Digital Twins with Eclipse Ditto: Modeling Physical Assets for Predictive Maintenance
Manufacturing floors, wind farms, and smart buildings share a common challenge: keeping physical assets running smoothly before they break down. Digital twins offer a solution by creating virtual replicas of physical equipment that mirror real-world conditions in real-time. Eclipse Ditto provides an open-source framework that makes this concept practical and scalable.
What Is Eclipse Ditto?
Eclipse Ditto is a lightweight framework for building digital twin solutions. It manages the state of physical devices and assets through a simple API, handling the complex synchronization between the physical and digital worlds. Rather than building twin infrastructure from scratch, Ditto provides ready-made components for device modeling, state management, and real-time updates.

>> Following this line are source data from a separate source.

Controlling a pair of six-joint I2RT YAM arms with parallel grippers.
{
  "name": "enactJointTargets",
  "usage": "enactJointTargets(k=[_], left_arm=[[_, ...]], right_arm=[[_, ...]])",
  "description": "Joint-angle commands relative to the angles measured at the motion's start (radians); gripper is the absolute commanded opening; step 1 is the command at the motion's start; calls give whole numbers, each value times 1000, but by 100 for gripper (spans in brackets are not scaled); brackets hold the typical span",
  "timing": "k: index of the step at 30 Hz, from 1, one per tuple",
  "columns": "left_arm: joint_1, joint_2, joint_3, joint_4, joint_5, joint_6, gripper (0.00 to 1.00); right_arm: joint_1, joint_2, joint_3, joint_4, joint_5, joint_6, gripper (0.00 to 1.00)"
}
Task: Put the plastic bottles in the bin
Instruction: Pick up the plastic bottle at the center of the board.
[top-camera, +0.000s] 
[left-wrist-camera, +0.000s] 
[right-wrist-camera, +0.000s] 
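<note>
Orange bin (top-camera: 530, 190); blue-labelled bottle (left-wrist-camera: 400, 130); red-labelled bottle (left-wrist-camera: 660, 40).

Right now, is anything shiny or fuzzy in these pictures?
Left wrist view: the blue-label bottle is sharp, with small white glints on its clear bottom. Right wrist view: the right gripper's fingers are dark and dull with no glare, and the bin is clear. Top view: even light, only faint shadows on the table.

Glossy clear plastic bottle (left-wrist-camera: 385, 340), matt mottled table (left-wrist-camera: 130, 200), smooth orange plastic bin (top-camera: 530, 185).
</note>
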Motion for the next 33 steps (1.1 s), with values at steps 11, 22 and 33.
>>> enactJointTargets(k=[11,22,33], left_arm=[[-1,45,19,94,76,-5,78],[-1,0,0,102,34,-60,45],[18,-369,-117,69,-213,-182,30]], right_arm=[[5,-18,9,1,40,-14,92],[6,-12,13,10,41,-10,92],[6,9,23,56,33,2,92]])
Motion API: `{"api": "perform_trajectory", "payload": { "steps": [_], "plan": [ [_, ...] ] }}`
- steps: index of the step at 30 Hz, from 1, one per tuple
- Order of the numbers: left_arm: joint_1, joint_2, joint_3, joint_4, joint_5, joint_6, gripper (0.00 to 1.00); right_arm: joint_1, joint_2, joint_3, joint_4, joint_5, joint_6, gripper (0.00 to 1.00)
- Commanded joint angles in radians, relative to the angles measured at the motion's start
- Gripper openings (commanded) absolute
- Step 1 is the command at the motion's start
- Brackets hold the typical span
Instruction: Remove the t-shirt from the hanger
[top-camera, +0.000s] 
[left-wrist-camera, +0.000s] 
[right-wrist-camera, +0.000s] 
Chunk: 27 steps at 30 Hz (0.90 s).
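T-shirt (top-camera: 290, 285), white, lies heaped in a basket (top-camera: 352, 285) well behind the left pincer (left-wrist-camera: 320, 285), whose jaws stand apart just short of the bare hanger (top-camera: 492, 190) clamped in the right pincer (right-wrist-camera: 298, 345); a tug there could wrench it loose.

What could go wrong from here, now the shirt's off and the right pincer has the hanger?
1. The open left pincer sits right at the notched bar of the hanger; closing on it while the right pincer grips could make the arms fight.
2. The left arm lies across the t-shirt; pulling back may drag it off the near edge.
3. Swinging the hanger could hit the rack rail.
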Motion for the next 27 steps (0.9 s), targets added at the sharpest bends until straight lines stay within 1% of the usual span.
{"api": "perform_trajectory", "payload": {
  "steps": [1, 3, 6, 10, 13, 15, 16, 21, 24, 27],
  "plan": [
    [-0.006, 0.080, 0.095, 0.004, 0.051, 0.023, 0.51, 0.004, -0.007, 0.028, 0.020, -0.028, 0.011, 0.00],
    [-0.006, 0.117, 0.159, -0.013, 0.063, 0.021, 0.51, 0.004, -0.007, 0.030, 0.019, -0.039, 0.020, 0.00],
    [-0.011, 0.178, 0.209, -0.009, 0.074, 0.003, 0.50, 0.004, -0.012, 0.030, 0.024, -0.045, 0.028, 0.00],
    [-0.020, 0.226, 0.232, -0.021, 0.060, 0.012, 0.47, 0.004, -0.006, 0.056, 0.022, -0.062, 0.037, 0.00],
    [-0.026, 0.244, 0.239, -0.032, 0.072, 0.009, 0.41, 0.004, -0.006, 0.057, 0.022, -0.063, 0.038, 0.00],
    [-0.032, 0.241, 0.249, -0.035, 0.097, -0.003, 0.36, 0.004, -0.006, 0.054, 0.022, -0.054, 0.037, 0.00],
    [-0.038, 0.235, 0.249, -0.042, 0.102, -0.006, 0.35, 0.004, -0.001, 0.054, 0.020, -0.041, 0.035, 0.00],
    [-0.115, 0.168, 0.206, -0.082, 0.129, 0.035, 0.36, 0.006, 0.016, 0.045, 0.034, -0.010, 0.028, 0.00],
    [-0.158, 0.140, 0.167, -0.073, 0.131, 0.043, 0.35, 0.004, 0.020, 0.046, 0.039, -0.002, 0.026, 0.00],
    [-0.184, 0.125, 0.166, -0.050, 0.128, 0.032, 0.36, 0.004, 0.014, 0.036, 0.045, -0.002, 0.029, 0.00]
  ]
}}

The framework uses the concept of “Things” – digital representations of physical assets with attributes, features, and metadata. Each Thing maintains its state independently while Ditto handles communication, persistence, and access control.
Building a Predictive Maintenance Model
Let’s model a industrial pump that requires maintenance monitoring. The digital twin tracks operational parameters that indicate potential failures.
Defining the Thing:
{
"thingId": "com.factory:pump-01",
"policyId": "com.factory:default-policy",
"attributes": {
"location": "Building A - Floor 2",
"manufacturer": "AcmePumps",
"installDate": "2023-01-15",
"model": "HP-500"
},
"features": {
"temperature": {
"properties": {
"value": 65.5,
"unit": "celsius",
"status": "normal"
}
},
"vibration": {
"properties": {
"value": 2.1,
"unit": "mm/s",
"status": "warning"
}
},
"pressure": {
"properties": {
"value": 4.2,
"unit": "bar",
"status": "normal"
}
},
"operatingHours": {
"properties": {
"value": 12450,
"lastMaintenance": 11000
}
}
}
}
This structure separates static attributes from dynamic features. The features update frequently as sensors report new values, while attributes remain relatively constant.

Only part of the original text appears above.